There was no clarification on whether the Chinese government and the military were clients of Zhenhua Data as claimed by the company. There was no explanation on why would the Chinese government used the OKIDB data, if it did.

“What I would like to point out is that the Chinese government has been asking Chinese companies to strictly abide by local laws and regulations when doing business overseas; this position will not change,” the Embassy source said.

The investigation by the publication has shown that OKIDB tracks the relatives of, among others, Prime Minister Modi, President Kovind, former PM Manmohan Singh, Sonia Gandhi, Smriti Irani, Harsimrat Kaur and Akhilesh Yadav.

Those who also figure on Zhenhua’s list of people being monitored are former chief ministers Raman Singh, Ashok Chavan, Siddaramaiah; leaders of political parties, the late M Karunanidhi of DMK, the late Kanshi Ram of Bahujan Samaj Party and RJD’s Lalu Prasad Yadav. The database has a strategic collection of over 250 Indian bureaucrats and diplomats, including Foreign Secretary Harsh Vardhan Shringla; Niti Aayog CEO Amitabh Kant; as many as 23 former and current Chief Secretaries and over a dozen former and current police chiefs of states.

Those from the news media named in the list include N Ravi, who was last week named The Hindu Group chairman; Zee News Editor-in-Chief Sudhir Chaudhary; India Today Group Consulting Editor Rajdeep Sardesai; former media advisor in the Prime Minister’s Office Sanjaya Baru; and The Indian Express Chief Editor Raj Kamal Jha.

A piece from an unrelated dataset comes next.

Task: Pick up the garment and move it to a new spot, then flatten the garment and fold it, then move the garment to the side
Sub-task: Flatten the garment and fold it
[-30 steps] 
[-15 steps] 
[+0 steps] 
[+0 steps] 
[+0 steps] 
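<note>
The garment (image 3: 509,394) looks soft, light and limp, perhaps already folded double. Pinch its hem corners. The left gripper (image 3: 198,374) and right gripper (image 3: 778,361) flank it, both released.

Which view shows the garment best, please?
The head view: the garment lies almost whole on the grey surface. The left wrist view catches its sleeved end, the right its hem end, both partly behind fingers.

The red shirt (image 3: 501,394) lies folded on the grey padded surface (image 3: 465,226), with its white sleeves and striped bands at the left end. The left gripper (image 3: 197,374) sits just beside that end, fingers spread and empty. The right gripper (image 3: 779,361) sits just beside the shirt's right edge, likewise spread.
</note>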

Key names in sports, culture and religion also feature in the list. Former cricketer Sachin Tendulkar, film director Shyam Benegal, classical dancer Sonal Mansingh, former Akal Takht Jathedar Gurbachan Singh, several bishops and Archbishops of churches, self-styled god-woman Radhe Maa (Sukhwinder Kaur); Bibi Jagir Kaur, the first woman to be elected Shiromani Gurdwara Parbandhak Committee for the second time, and Hardev Singh of the Nirankari Mission, are among those being monitored.